REQUIRED WORK: The data that follows must be transcribed in full and exactly, minus the pictures.

GIVEN INFORMATION:
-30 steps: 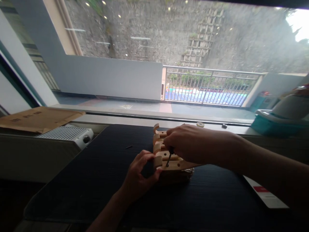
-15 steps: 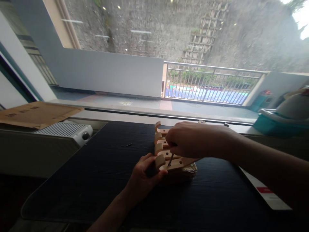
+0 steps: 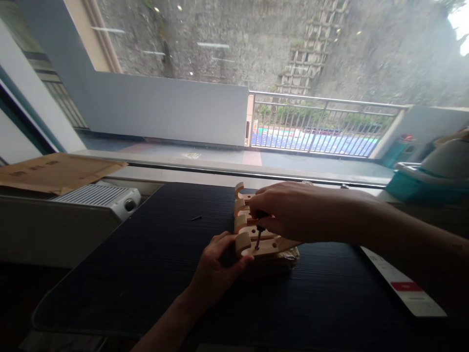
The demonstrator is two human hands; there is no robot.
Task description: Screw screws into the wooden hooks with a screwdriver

ANSWER:
-30 steps: 
-15 steps: 
+0 steps: 
The demonstrator is two human hands; there is no robot.
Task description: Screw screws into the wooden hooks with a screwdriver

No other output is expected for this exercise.